I Feel the Earth Move: How Crossrail Has Moved the Ground Across London

Posted on June 27, 2018
Archive : June 2018
Category : Site Investigation

We have all heard the expression “on solid ground”… but is the ground really as solid as we think? Last month, GE Magazine reported that Imperial College London researchers had released a map showing how the ground has moved across the city throughout the construction of Crossrail.



Using satellite images between May 2011 and April 2017, the researchers have shown how the ground has changed in a relatively short space of time. In blue areas, the ground has risen by up to 2mm, while the red areas have experienced subsidence of up to 2mm. The red spot to the East of Canary Wharf has been caused by dewatering of the deep Chalk Aquifer as part of construction.

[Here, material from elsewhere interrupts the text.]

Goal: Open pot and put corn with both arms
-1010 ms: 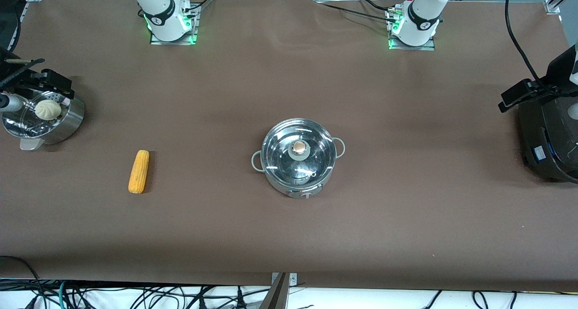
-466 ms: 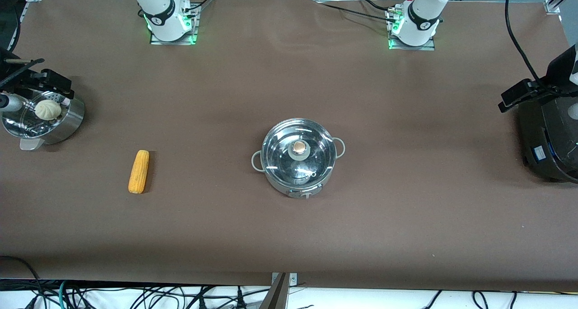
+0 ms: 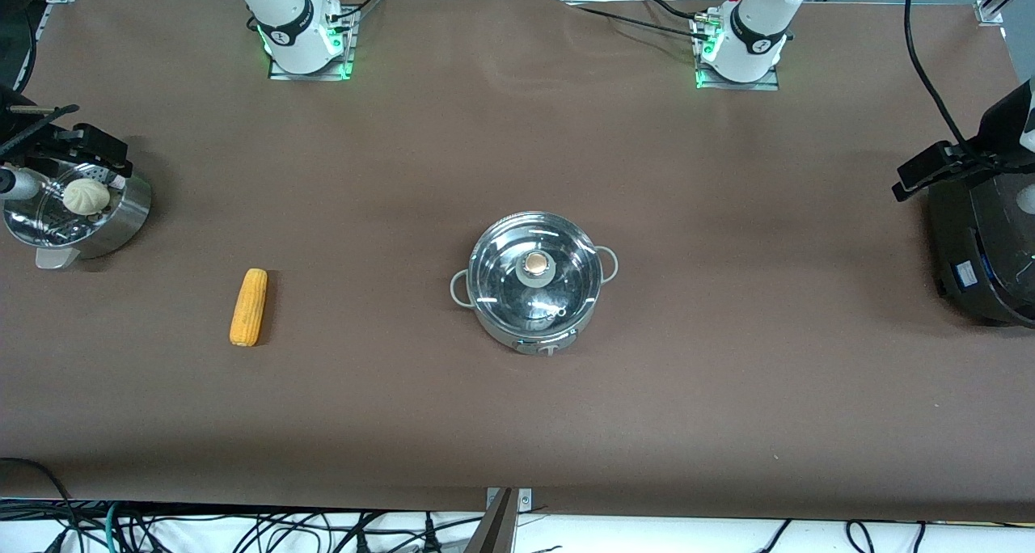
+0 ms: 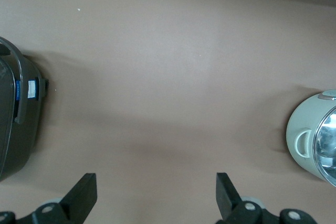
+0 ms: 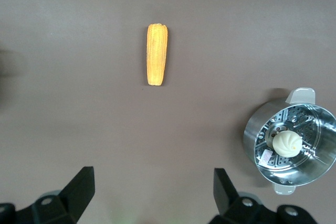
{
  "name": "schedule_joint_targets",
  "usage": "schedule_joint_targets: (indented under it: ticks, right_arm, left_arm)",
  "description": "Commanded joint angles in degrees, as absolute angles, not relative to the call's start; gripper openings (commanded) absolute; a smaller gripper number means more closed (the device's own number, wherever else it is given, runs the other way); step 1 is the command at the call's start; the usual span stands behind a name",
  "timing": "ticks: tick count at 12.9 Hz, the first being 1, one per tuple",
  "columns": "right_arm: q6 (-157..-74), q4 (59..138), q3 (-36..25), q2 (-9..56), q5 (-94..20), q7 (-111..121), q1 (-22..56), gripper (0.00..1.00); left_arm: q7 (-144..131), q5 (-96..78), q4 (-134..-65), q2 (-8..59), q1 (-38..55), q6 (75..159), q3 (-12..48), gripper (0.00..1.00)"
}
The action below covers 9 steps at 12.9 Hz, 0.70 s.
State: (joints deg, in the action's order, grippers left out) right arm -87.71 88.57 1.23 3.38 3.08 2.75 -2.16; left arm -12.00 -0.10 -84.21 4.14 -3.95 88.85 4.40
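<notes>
The steel pot [image 3: 503, 332] stands in the middle of the table with its glass lid [image 3: 566, 290] on, a tan knob [image 3: 534, 264] at the lid's centre. The yellow-orange corn [image 3: 248, 307] lies flat on the mat toward the right arm's end, also seen as corn [image 5: 157, 54] in the right wrist view. My right gripper [image 5: 153, 179] hangs open and empty high over bare mat between the corn and its base. My left gripper [image 4: 156, 184] is open and empty over bare mat, with the pot [image 4: 310, 142] at the picture's edge. Neither gripper shows in the front view.
A perforated steamer basket [image 3: 121, 221] holding a white bun [image 3: 86, 196] sits at the right arm's end of the table. A large black cooker [image 3: 982, 246] stands at the left arm's end. Cables hang below the table's near edge.
</notes>
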Motion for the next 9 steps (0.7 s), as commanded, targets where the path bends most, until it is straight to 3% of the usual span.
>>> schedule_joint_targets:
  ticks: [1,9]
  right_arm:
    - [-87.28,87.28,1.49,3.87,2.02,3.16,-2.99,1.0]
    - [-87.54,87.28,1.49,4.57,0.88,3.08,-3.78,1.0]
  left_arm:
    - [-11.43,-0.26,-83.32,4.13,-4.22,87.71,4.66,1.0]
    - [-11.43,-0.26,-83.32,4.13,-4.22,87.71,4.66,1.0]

Movement like this is perfectly natural, but it is something that people don’t always appreciate. Geotechnics chairman Len Threadgold spoke to GeoDrilling Magazine after giving the John Mitchell Award lecture at the ICE: “Structures are manufactured to a defined framework using materials that are selected, specified and quality controlled. By contrast, the ground, which is fundamental in every sense to construction is inherited and the legacy of geological and climatic processes since the Earth was formed, as well as more recent human activity.”

The ground can even move after construction. This is why it is important to plan monitoring and testing throughout the entire project lifecycle. Through monitoring – allied with desk studies and specialist advice, site investigation and laboratory testing - you can find out more about this unknown variable to de-risk your project and reduce costs.